> WORK ITEM
Pick each line containing the word "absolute" out of the data below.
*** Block opens ***
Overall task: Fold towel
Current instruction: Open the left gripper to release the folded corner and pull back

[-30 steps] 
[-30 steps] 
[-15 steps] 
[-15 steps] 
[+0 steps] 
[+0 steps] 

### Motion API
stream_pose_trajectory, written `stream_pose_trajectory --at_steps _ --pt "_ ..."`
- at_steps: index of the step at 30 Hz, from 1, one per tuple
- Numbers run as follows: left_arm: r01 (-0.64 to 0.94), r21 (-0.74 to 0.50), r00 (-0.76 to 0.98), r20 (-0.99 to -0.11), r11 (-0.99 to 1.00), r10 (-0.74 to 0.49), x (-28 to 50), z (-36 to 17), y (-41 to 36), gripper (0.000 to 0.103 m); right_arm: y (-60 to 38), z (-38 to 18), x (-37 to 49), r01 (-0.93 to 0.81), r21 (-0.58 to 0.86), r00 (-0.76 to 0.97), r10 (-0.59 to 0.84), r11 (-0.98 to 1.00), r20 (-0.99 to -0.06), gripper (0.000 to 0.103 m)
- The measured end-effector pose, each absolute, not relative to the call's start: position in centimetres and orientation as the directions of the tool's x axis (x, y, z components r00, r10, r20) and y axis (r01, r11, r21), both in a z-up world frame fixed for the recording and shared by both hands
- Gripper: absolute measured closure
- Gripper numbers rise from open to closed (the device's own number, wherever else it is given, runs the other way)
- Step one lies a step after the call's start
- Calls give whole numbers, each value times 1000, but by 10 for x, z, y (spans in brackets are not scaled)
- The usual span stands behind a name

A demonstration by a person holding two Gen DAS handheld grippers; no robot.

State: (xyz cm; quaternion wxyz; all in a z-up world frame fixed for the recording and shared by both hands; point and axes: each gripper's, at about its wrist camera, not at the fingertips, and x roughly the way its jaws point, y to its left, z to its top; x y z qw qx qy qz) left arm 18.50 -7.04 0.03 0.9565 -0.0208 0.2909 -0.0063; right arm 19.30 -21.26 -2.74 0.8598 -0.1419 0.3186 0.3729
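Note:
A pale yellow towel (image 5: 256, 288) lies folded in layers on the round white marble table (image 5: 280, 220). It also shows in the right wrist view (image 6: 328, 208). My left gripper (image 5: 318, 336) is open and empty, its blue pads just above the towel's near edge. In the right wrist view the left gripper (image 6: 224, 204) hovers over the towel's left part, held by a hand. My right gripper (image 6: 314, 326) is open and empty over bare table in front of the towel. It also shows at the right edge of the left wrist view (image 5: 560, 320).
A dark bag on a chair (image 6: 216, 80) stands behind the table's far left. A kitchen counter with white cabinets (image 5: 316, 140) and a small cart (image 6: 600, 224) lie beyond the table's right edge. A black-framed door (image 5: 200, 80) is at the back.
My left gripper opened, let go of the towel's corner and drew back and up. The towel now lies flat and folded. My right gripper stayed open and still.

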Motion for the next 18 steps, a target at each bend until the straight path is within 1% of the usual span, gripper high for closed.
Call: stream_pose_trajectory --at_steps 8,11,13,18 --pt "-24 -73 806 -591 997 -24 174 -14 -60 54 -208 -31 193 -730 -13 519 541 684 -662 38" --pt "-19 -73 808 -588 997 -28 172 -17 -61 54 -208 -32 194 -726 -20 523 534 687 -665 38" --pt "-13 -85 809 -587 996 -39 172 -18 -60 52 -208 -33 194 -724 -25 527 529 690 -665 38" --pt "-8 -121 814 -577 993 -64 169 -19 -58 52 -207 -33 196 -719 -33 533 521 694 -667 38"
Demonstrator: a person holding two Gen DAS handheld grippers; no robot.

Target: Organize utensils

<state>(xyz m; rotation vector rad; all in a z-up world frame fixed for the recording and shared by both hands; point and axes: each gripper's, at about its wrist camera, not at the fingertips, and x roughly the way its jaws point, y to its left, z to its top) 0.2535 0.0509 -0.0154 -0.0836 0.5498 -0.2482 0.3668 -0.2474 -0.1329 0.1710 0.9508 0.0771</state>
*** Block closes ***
> EXERCISE RESPONSE
- The measured end-effector pose, each absolute, not relative to the call's start: position in centimetres and orientation as the directions of the tool's x axis (x, y, z components r00, r10, r20) and y axis (r01, r11, r21), both in a z-up world frame fixed for the recording and shared by both hands
- Gripper: absolute measured closure

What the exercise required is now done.